## Your task
Search the data for "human" and copy every matching line.

## Working data
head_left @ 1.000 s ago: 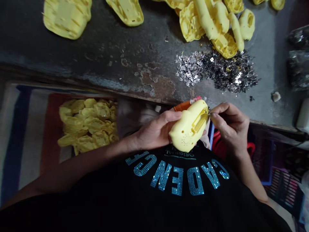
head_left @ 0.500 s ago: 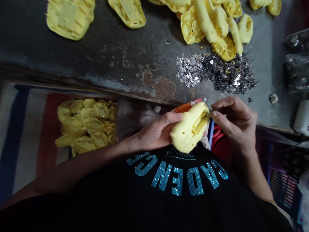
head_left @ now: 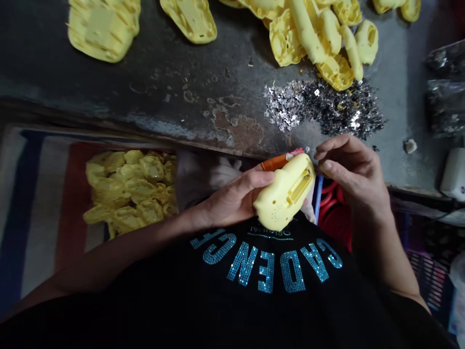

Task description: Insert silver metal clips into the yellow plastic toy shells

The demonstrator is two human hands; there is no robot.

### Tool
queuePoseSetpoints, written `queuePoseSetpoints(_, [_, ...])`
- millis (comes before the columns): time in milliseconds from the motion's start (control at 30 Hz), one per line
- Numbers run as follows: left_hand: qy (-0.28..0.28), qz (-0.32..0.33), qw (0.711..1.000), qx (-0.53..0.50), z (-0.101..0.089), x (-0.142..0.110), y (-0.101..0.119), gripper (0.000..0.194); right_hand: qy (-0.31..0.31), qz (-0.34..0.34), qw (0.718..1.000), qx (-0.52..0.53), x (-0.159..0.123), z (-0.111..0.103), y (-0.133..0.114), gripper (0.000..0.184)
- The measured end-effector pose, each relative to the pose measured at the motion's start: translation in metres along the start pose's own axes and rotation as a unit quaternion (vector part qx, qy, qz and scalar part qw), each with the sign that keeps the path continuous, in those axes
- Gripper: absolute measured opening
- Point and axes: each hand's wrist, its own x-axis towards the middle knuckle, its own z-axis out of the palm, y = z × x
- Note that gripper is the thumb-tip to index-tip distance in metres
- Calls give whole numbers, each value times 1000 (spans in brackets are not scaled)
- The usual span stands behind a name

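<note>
From my end, I see the left hand [head_left: 238, 198] closed around a yellow shell [head_left: 278, 203], its thumb pressed flat across the upper left side and most of its fingers hidden underneath. The left forearm comes in low from the left. The shell sits tilted in that grip, in front of the shirt [head_left: 261, 310], its slot [head_left: 301, 186] facing up and running toward the upper right end; I make out metal in the slot's upper end.

Just beside that end I have the right hand [head_left: 358, 179], forearm rising from the lower right, fingers curled, thumb and forefinger tips close together. I cannot tell whether they pinch anything small.

Behind the shell shows an orange item [head_left: 275, 162]. Beyond, on the table [head_left: 163, 87], I see a heap of metal pieces [head_left: 327, 106], with more yellow parts [head_left: 303, 36] behind it. Another yellow pile [head_left: 134, 184] lies lower left, beside striped cloth [head_left: 39, 218].
</note>
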Motion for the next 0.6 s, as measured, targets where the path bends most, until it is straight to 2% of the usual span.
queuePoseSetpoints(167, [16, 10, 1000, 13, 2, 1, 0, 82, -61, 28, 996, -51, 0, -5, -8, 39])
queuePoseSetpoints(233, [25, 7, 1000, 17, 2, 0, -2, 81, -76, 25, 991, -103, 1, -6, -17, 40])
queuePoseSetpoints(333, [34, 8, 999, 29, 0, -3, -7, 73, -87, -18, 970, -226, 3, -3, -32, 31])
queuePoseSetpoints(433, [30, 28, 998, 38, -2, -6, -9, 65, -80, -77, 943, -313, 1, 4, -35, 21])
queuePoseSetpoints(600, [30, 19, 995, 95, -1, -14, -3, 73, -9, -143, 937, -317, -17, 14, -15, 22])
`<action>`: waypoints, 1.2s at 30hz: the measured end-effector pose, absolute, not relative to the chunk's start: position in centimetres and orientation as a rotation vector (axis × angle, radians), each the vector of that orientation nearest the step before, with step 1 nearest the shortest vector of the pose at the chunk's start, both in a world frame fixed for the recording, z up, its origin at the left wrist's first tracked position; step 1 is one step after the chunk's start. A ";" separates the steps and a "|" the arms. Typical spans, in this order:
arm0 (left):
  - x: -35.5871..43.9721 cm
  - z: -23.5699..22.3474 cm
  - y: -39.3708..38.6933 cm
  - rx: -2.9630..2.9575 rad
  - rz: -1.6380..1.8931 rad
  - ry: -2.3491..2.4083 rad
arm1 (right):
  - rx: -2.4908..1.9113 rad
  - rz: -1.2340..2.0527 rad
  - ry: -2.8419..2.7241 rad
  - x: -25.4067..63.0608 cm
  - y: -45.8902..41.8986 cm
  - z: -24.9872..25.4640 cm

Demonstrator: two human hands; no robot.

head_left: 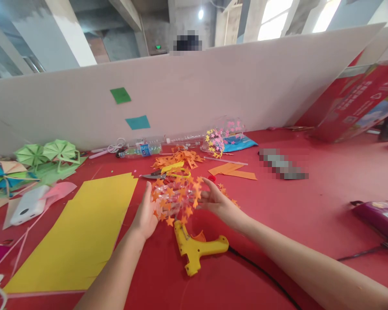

## Answer to this exercise
The demonstrator is two human hands; there is no robot.
Demonstrator: two human hands; no robot.

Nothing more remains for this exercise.